__Assigned task__: The span to repeat in the listing below runs from the line containing "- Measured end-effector" to the line containing "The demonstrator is", inclusive. Repeat it exactly, and only it.

__Records to use__:
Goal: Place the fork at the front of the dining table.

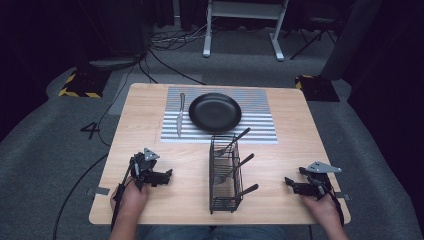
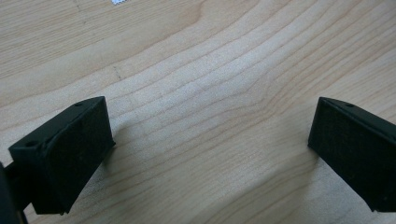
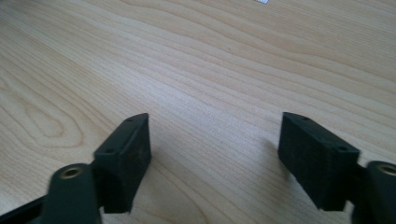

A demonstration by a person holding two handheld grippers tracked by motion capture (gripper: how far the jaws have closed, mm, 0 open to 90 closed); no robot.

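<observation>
Black plate [image 1: 215, 112] on striped mat [image 1: 265, 122], knife [image 1: 179, 116] beside, wire caddy [image 1: 225, 175]

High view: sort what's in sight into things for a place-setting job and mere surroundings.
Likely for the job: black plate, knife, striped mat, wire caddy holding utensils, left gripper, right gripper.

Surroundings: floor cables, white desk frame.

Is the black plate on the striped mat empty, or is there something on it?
Empty. In the high view the black plate shows a bare dark surface; the knife lies beside it on the striped mat, not on it.
</observation>
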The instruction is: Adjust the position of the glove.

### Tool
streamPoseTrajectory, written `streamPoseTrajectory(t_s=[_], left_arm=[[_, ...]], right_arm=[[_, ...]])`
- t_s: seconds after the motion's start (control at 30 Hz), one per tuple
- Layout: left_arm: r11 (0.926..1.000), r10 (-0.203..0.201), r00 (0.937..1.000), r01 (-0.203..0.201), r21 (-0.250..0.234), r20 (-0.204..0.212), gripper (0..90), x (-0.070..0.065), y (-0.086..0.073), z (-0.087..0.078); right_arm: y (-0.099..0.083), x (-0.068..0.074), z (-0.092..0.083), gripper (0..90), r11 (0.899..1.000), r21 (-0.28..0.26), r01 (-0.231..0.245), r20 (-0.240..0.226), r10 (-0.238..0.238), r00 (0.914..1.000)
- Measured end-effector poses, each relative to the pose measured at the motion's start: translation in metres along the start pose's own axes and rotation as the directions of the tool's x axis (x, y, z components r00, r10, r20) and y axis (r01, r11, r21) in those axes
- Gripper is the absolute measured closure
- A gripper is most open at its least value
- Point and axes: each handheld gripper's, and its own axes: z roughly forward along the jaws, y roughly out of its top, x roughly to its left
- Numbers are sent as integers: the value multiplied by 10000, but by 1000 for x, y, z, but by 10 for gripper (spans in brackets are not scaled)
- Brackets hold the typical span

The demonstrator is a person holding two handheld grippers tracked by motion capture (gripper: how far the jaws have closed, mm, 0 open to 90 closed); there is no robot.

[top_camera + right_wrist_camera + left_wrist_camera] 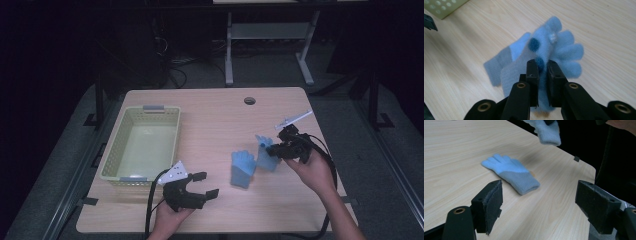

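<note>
High view: a light wooden tabletop point(210, 115) carries a pale green perforated plastic basket point(131, 170) at its left side, with the basket interior bare. The left gripper point(206, 185), held in a hand at the near edge, sits just beside the basket's near right corner, its fingers spread apart with nothing between them. A light blue knitted glove with a grey cuff point(243, 169) lies flat on the tabletop near the middle, right of that gripper. The right gripper point(274, 149), held in a hand at the right side, has its fingers clamped on a second light blue knitted glove point(265, 155), which hangs just right of the flat glove. Left gripper view: the two black padded fingers point(489, 205) stand wide apart and empty; the flat glove point(511, 173) lies on the tabletop ahead of them, fingers pointing left, cuff toward the right. The second glove point(547, 131) hangs at the top edge, clear of the wood. Right gripper view: the fingers point(532, 75) are closed tightly on the second glove point(560, 50), pinching its fabric, which shows two dark blue dots. The flat glove point(499, 62) lies beneath and partly behind it. A corner of the basket point(444, 7) is visible at upper left.
</note>
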Motion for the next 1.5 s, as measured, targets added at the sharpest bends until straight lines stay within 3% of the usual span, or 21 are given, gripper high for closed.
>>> streamPoseTrajectory(t_s=[0.43, 1.5], left_arm=[[10000, -21, 10000, 21, -23, -3, 217, 0, 0, 0], [9999, -18, 10000, 18, -136, -27, 217, 0, 1, -3]], right_arm=[[11, 13, 14, 813, 9999, 99, 125, -390, -121, 9992], [19, 26, 52, 810, 9975, 620, 340, -899, -284, 9955]])
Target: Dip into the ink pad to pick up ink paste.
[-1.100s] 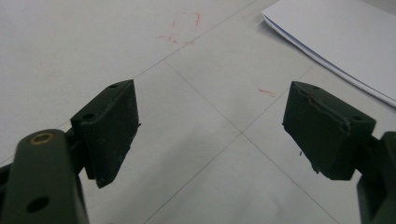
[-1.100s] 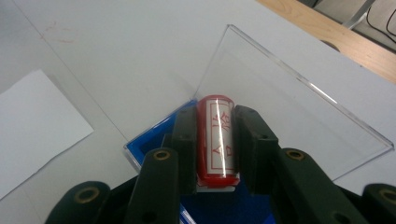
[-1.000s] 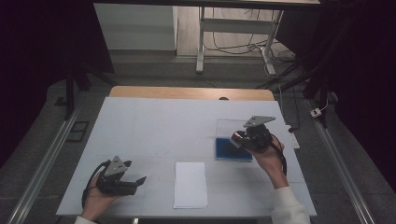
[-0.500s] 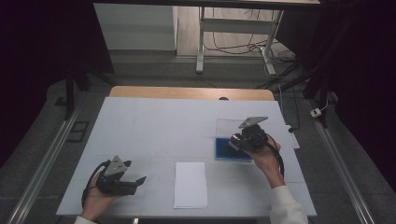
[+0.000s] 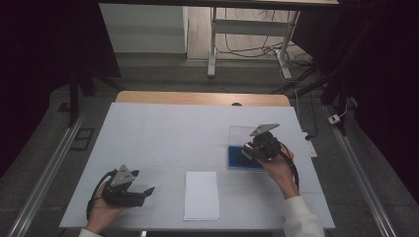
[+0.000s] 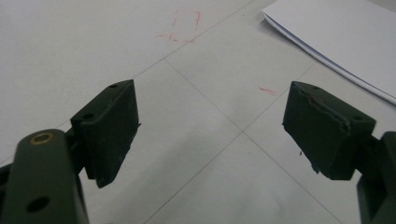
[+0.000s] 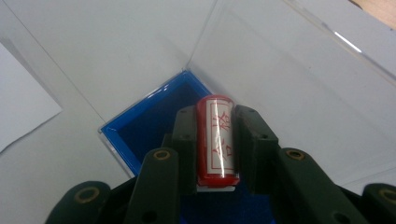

__Result for this exercise__:
- Measured end-effector poses, each relative to the pose measured at the motion's start: translation in metres along the start pose's own axes and rotation as the directions of the tool's x axis (x, y, z components r00, r10, r20) and y axis (r01, r11, r21) in those axes
- Gripper is the absolute measured closure
- A gripper is most open at its least value
- Point and axes: each handheld gripper's, and its own axes: z roughly forward along the jaws, y roughly out of its top, x roughly to its left
- Numbers are sent as integers: the value multiplied by 10000, but by 1000 for x, y, z, but by 10 for gripper (spans in brackets are not scaled)
- Brackets hold the typical span

The demonstrator is a person holding two handheld grippers tracked by motion capture (gripper: how far the jaws have closed, mm, 0 open to 90 closed); there is no robot.

This completes the requested output.